Perhaps friendship has never really been about proximity at all, but about feeling understood. We are drawn toward people who make us feel seen, heard, and a little less alone. The technology may have changed, but the human longing underneath it remains remarkably timeless.
Support Independent Music
Robert McClellan
The price of a very bad seat at a recent Rolling Stones concert tour was over $400 USD. Better seats ranged from $800 to $1600. These are face value tickets that don’t include fees and taxes. Seats on the resale market were easily going for three to four times face value.
Tickets to Taylor Swift’s recent Eras Tour ranged from between $100 to $445 per seat at face value, but Toronto tickets on sites like StubHub commonly started around $1,600 CAD, with prime seating reaching $11,000–$12,000.
Blue Collar, working class hero Bruce Springsteen’s Land of Hopes and Dreams tour are offering premium seats at close to $5000 USD. The official tour tee-shirt goes for $85 bucks!
I saw Springsteen twice: One acoustic set at a small club outside Philadelphia where he was the support act, and at the grand opening of E-Street sax player Clarence Clemons’ club at Red Bank, New Jersey - For free.
Betraying my Baby Boomer credentials, I attended concerts by many of the classic rock acts of the late 70s and early 80s: Alice Cooper, The Who, Elton John, Rod Stewart, BTO, King Crimson, Billy Joel, Prince, The Pretenders, etc...etc.. I don’t recall paying more than $18 to $20 USD for great seats! Tee-shirts were $12 and pins for your leather jacket were $1.99.
I worked in the live music business for about ten years, so I understand the economics of launching a big tour. And, obviously there is a fan base out there willing to pay whatever price is required to see a live show by an artist they admire.
However, for every MegaStar charging $1000 for an arena seat, there are hundreds of independent musicians who are extremely talented and entertaining that are playing small venues and trying to keep their music career upright and afloat. Your $10 cover charge or $15 CD purchase may be the difference between them having gas money to make the next few gigs, or groceries in the cupboard.
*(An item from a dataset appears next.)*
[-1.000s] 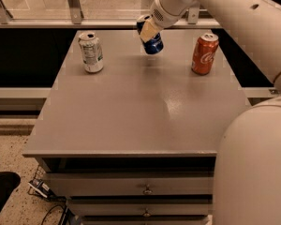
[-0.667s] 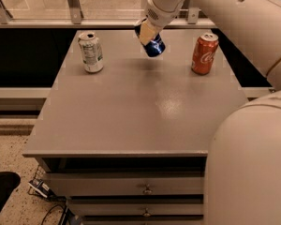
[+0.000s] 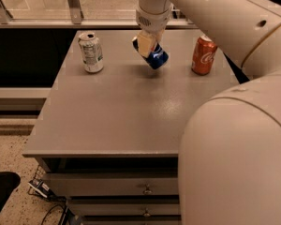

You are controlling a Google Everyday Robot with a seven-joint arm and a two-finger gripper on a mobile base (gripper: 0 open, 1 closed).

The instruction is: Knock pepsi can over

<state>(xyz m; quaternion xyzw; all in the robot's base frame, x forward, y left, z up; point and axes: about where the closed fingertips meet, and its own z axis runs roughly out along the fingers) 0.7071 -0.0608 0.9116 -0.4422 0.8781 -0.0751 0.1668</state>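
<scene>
The dark blue pepsi can [image 3: 157, 59] is at the back middle of the grey table [image 3: 122, 116]. It is tilted far over, with its top towards the upper left and its lower end near the tabletop. My gripper [image 3: 146, 43] comes down from the white arm [image 3: 201, 13] and sits against the can's upper part, covering much of it. Whether the can still touches the table is hard to tell.
A white and green can [image 3: 91, 52] stands upright at the back left. An orange-red Coca-Cola can [image 3: 203, 55] stands upright at the back right. My arm's bulky body [image 3: 239, 163] fills the right foreground. Drawers [image 3: 145, 189] sit under the table, with cables [image 3: 42, 189] on the floor.
The gripper has shifted a little to the left and the pepsi can has tipped further over with it. The two other cans have not moved.
</scene>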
I highly suggest you make plans to attend a local concert or festival this summer. You may discover a fresh new talent and come away with a cool tee-shirt and a CD for your dust-collecting stereo player over on the shelf.
Above: Lynn Miles accompanied by Prairie Oyster’s guitarist Keith Glass at Carleton Place Gallery
This past week Jill and I went out to see Canadian Singer/Songwriter Lynn Miles play an intimate concert at our local art gallery. Lynn is a Juno award-winning folk musician (the Canadian version of the Grammy), and has a long, steady career that spans almost 50 years and 19 albums. For $35 we saw an iconic musician perform for an intimate audience of 50 people, and we had a chance to mingle and enjoy the fellowship of our music appreciating neighbours. This is the way I prefer to experience live music - up close, personal, and directly supporting the artists.
We hope you have a pleasant, musical, prosperous week!







It is funny, but sometimes I feel guilty after a long absence from friends, but my best buds are generous and loving and we just pick up where ever we left off without worrying about the time that has passed!
Hi Darlene! It is always beautiful to reconnect with you! I do need to get back to Victoria. I think it may be the most beautiful spot to live in Canada. Much love to you!